Exclusive: Goldman and other financial firms hire people in China and monitor growth


© Reuters. FILE PHOTO: The Goldman Sachs company logo resides in the corporate area on the floor of the NYSE in New York


By Scott Murdoch and Samuel Shen

HONG KONG (Reuters) – Global financial firms like Goldman Sachs (NYSE :), BlackRock (NYSE 🙂 and Fidelity International are poised to hire hundreds of employees in China this year to capitalize on opening up their $ 40 trillion financial sector.

Beijing has accelerated the pace of liberalization over the past year and a half, mainly under a trade agreement with the United States, allowing foreigners to fully own their local businesses in areas such as investment banking and wealth management.

After Western companies received regulatory approval to increase stakes and dealt with the disruptions caused by the COVID-19 pandemic, they are now preparing plans to increase their presence ashore, representatives and headhunters said.

Foreign financial firms have long wanted a greater presence in China, and their expansion comes amid an economic recovery, increased onshore deal activity, and rapid wealth creation.

Goldman is leading the indictment against Wall Street banks operating in China – the first to go into full takeover of the securities business after being fully opened to foreigners last April.

According to a Goldman spokesman, 70 employees will be hired in China by 2021, doubling the number to 600 by 2024. The bank currently employs around 400 people. The new hiring round is aimed at investment bankers, brokers, analysts and technology professionals.

Fidelity tripled its Shanghai office space in September to accommodate a rapidly growing workforce, and is preparing to launch its wholly owned mutual fund unit after China removed foreign ownership caps in the sector last year.

The fund manager plans to hire around 100 people in China this year, excluding the Dalian operations and technology center, the company told Reuters.

“We hope to be able to hire high-end talent with a global perspective and local insight into what is in short supply in the current market,” it said.

BlackRock, which is building a 51% controlled wealth management company in China with Temasek Holdings and China Construction Bank (OTC 🙂 Corp (SS :), is putting a glass door on at least a dozen senior positions for the company, according to global recruiting sites.

The vacancies, according to recently published job advertisements, include the vice president of commerce, the vice president of marketing strategy, the head of risk and quantitative analysis, and the fund operations manager.

BlackRock declined to comment.

Talent war

In addition to opening up the financial sector to foreigners, Beijing has also launched a series of reforms in capital markets, asset management, and insurance in recent years to improve the profitability of western companies.
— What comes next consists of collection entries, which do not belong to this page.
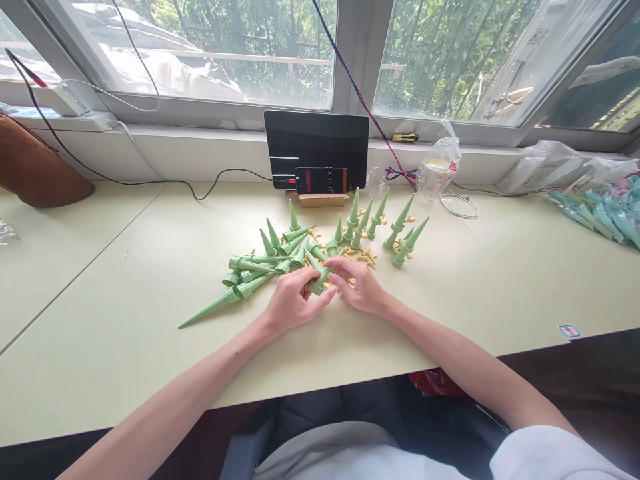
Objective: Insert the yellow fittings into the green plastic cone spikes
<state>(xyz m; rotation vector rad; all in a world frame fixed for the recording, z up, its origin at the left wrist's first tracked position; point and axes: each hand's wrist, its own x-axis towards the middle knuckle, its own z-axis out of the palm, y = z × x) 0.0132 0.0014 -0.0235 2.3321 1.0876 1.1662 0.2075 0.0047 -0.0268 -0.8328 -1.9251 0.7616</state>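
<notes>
My left hand (293, 301) is closed around the wide capped end of a green plastic watering spike (317, 285) just over the table. On its other side, my right hand (361, 288) has thumb and forefinger curled in against the same spike; whether a small part is pinched there too is hidden. Beside my left hand lies a loose heap of green spikes (255, 273), a few standing point up. Small yellow valves (367, 258) are scattered behind and under my right hand. Farther back and right, several spikes fitted with yellow valves (379, 213) stand upright.
A phone (323, 181) showing a timer leans on a black tablet (317, 143) at the table's back. Plastic bags (440, 163) and a white cable (459, 207) lie right of them. Bagged teal pieces (600, 210) sit far right, a brown object (43, 163) far left.
</notes>
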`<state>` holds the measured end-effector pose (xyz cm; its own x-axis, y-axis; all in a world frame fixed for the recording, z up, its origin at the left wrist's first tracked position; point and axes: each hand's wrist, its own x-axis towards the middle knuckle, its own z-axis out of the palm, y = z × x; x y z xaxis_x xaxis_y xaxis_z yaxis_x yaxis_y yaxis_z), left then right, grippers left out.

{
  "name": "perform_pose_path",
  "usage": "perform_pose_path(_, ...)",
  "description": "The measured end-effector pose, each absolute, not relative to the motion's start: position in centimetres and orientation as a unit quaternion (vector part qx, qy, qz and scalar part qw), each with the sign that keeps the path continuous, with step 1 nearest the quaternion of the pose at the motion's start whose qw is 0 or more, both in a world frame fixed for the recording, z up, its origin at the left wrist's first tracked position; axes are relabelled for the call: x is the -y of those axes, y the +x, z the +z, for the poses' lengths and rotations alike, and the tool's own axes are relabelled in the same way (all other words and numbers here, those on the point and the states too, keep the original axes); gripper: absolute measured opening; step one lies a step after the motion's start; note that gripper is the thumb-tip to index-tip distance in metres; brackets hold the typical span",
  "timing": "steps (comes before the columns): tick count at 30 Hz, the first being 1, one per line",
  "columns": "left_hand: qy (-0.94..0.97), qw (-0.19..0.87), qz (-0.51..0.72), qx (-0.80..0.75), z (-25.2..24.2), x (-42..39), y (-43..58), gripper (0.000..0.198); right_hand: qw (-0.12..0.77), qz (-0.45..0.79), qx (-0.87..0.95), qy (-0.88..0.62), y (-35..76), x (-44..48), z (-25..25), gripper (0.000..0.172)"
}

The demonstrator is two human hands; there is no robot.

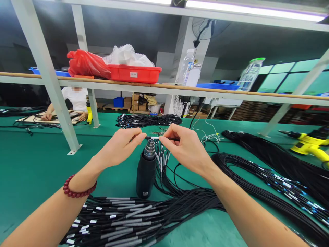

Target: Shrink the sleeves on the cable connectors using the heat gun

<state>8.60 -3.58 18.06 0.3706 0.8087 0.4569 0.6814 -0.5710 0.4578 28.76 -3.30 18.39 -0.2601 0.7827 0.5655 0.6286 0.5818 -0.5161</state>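
My left hand (125, 144) pinches one end of a thin black cable with a white sleeve (155, 137) on it. On the other side of the sleeve, my right hand (183, 145) grips the same cable, closed round it. The sleeve lies level between both hands, just over the metal nozzle of a black heat gun (146, 175) that stands upright on the green bench. Whether the sleeve touches the nozzle I cannot tell. Behind the heat gun hang several cables with white and grey sleeves (161, 159).
A bundle of black cables with grey sleeves (131, 219) lies in front. Coiled cables (246, 171) and a yellow tool (308, 144) are at the right. A shelf (169, 90) with a red bin (136, 73) crosses above. Across the bench sits another person (75, 97).
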Motion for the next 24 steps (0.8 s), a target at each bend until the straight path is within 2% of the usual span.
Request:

This has also led to increased activity in the Chinese financial market – Shanghai’s STAR market in the Nasdaq style was ranked fourth in the global stock market rankings last year, with deals worth $ 20.3 billion in 2020, according to Refinitiv .

The hiring plans have increased the chances of a talent war as most try to raid other foreign companies in China. Some of them are also trying to use their existing staff in other locations to expand their Chinese workforce.

For example, Goldman plans to hire new employees domestically while leveraging the talent networks overseas to find the 70 new employees, the spokesman said.

David Chin, the head of UBS China, said the urge to hire people from Western financial firms not only sparked a talent war, but also resulted in banks having to work hard to keep their employees from being poached by rivals.

UBS announced in January that it would double its investment banking workforce in three to five years.

“Of course, we regularly move people from Hong Kong to China, but it needs to be done appropriately. Many people in Hong Kong are not the best fit for mainland China, so the number of potential candidates is limited,” said Chin.